For performance reasons we want to avoid updating the tail pointer in
the driver tx ring as much as possible. To accomplish this we add
batching support to the redirect path in XDP.

This adds another ndo op "xdp_flush" that is used to inform the driver
that it should bump the tail pointer on the TX ring.

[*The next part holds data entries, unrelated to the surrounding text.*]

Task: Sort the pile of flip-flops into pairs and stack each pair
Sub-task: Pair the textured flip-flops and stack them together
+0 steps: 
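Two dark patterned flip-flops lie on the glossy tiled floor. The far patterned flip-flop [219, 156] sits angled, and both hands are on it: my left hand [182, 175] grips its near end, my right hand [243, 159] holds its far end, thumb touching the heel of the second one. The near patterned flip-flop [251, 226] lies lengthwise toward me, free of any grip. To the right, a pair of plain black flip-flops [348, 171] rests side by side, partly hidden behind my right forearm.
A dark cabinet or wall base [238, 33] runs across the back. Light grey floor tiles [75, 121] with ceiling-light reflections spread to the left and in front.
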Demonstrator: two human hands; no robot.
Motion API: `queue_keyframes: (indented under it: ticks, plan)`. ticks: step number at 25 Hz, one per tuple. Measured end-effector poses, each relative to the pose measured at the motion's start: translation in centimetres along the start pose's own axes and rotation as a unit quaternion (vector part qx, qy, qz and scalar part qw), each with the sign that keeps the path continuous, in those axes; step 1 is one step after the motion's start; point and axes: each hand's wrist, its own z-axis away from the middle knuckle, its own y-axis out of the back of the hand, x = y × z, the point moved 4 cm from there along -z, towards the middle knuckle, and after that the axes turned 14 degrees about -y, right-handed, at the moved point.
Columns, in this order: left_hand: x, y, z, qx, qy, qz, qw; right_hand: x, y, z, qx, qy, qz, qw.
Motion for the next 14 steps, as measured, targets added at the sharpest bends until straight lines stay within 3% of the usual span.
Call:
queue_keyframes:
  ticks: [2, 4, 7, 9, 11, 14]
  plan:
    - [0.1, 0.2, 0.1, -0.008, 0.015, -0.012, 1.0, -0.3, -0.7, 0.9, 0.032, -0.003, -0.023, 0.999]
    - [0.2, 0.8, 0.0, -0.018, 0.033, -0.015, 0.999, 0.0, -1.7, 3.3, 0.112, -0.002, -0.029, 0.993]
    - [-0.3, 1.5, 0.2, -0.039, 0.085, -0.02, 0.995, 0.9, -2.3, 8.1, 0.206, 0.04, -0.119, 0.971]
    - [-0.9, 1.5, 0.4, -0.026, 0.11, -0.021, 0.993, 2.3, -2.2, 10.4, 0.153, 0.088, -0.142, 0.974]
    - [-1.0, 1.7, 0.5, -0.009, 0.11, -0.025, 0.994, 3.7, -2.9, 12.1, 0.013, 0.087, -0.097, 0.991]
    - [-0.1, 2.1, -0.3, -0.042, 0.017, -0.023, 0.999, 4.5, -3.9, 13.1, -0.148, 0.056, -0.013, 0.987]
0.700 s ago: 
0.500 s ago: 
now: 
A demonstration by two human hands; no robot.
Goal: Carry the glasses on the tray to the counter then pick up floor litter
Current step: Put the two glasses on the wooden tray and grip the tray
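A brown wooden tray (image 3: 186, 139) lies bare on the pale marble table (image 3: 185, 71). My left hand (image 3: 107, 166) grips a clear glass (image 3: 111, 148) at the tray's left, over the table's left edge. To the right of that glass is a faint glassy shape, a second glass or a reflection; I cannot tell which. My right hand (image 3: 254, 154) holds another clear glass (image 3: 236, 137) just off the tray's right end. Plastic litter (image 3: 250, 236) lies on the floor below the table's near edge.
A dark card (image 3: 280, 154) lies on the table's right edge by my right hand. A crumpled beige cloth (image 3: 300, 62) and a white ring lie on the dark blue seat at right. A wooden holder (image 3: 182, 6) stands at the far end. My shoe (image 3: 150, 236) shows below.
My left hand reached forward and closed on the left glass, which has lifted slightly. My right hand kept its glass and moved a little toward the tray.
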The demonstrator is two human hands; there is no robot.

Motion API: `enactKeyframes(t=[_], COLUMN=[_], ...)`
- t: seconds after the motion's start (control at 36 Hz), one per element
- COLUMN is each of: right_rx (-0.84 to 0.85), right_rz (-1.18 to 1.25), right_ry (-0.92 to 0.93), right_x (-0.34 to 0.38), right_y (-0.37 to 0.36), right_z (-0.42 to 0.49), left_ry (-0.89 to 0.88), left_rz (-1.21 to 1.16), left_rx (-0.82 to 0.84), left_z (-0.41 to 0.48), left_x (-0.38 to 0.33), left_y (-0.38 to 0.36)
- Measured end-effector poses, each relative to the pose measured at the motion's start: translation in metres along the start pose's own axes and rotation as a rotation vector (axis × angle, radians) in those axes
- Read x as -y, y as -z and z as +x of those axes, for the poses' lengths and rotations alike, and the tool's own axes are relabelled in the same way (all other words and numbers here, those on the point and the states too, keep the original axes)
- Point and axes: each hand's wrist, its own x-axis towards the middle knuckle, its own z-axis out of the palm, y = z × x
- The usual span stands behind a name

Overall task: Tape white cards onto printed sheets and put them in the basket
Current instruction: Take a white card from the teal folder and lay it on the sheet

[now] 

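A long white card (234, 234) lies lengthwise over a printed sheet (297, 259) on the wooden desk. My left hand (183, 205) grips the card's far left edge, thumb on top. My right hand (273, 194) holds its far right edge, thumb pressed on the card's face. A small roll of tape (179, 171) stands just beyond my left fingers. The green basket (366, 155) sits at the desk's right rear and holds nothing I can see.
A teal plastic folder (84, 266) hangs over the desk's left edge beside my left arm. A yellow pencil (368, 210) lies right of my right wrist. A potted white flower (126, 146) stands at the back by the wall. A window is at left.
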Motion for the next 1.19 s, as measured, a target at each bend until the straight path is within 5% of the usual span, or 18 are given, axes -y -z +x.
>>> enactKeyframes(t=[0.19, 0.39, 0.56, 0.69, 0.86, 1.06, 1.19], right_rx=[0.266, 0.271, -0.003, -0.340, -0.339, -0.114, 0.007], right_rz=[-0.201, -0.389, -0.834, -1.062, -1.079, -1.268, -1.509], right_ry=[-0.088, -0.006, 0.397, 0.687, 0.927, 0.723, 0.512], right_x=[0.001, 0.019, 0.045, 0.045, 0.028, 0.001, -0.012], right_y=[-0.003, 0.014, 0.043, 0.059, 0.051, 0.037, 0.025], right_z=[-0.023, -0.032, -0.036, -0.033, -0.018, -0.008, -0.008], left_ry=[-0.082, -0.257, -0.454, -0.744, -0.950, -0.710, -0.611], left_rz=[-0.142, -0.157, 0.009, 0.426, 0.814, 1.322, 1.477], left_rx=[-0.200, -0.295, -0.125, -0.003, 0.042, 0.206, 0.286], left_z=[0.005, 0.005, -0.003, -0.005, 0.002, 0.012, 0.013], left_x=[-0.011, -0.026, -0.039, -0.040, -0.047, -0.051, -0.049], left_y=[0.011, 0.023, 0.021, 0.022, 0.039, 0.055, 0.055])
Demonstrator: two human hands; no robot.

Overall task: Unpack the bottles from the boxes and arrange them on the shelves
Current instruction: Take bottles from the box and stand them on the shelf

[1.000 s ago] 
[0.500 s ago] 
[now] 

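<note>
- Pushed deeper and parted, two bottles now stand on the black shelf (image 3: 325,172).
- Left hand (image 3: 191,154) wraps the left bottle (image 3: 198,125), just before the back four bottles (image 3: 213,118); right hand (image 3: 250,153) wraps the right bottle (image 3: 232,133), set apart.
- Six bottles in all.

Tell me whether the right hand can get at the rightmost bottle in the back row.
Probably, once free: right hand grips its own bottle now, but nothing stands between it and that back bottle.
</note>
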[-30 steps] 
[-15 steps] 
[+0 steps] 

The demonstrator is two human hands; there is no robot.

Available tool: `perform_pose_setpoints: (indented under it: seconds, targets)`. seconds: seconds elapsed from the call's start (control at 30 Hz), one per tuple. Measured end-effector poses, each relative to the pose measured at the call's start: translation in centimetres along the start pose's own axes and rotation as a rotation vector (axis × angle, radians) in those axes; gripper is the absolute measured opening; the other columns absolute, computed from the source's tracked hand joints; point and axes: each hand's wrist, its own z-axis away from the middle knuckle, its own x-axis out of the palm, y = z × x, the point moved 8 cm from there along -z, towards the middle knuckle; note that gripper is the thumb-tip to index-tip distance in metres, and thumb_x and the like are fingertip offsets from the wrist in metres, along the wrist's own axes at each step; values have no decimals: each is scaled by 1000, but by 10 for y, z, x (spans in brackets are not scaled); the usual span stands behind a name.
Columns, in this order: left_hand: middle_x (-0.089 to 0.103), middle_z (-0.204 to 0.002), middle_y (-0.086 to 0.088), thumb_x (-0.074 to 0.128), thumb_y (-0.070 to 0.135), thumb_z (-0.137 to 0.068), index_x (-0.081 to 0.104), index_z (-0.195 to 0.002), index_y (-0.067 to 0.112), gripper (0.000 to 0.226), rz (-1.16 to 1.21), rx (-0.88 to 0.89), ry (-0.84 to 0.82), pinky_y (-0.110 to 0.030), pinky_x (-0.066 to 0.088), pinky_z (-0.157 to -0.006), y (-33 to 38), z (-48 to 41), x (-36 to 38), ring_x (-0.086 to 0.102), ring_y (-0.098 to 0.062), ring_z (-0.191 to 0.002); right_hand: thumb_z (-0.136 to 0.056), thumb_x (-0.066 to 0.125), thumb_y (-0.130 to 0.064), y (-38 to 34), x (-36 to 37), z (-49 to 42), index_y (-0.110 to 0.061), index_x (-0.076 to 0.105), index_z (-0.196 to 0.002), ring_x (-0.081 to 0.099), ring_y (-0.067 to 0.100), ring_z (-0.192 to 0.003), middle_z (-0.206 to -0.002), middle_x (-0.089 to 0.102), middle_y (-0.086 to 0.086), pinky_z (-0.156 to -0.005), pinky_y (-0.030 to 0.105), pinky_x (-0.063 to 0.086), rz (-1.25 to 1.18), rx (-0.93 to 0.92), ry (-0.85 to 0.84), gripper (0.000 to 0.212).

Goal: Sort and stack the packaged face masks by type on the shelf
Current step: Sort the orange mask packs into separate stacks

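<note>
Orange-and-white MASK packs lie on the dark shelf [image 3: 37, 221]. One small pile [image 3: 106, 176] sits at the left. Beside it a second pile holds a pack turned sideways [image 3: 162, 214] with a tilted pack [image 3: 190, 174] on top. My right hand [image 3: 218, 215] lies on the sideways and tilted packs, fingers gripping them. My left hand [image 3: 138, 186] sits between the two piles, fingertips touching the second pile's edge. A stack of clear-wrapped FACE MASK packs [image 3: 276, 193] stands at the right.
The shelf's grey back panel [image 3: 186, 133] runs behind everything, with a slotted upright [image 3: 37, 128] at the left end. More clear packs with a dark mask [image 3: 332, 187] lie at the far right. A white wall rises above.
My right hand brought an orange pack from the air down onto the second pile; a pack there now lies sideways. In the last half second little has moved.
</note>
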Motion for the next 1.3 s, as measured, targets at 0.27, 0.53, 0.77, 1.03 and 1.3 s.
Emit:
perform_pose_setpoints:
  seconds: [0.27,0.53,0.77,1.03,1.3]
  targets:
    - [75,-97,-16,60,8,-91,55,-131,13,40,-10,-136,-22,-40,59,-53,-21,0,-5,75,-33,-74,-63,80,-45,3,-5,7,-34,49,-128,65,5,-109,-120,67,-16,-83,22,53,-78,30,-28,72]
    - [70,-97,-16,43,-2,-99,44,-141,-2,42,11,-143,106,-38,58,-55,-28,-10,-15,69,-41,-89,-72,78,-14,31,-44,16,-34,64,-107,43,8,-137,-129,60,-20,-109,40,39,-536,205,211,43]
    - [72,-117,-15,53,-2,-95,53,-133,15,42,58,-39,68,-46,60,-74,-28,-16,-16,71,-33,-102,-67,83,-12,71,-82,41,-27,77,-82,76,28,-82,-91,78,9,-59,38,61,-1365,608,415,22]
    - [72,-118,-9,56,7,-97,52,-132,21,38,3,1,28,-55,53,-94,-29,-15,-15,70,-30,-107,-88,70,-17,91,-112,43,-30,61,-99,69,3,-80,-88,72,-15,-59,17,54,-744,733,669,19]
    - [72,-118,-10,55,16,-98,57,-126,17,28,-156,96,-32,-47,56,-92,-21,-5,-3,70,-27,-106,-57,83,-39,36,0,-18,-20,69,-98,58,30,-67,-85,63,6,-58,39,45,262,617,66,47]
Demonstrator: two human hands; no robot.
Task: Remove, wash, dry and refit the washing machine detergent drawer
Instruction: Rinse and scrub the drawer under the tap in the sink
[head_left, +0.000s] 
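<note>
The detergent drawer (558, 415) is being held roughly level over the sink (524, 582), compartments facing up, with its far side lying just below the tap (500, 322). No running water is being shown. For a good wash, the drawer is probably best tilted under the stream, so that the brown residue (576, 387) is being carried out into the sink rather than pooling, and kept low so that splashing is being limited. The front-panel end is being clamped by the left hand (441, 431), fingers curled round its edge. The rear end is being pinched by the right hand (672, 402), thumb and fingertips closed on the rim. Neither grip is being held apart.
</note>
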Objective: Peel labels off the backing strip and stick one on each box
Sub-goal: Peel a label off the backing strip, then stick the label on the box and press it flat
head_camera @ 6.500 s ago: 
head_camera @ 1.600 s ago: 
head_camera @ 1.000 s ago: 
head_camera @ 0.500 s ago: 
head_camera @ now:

Signed-off-by: John Fastabend <john.fastab...@gmail.com>
Acked-by: Daniel Borkmann <dan...@iogearbox.net>
---
 drivers/net/ethernet/intel/ixgbe/ixgbe_main.c |   25 +++++++
 include/linux/bpf.h                           |    2 +
 include/linux/filter.h                        |    7 ++
 include/linux/netdevice.h                     |    5 +
 kernel/bpf/devmap.c                           |   84 +++++++++++++++++++++++++
 net/core/filter.c                             |   52 +++++++++++++--
 6 files changed, 161 insertions(+), 14 deletions(-)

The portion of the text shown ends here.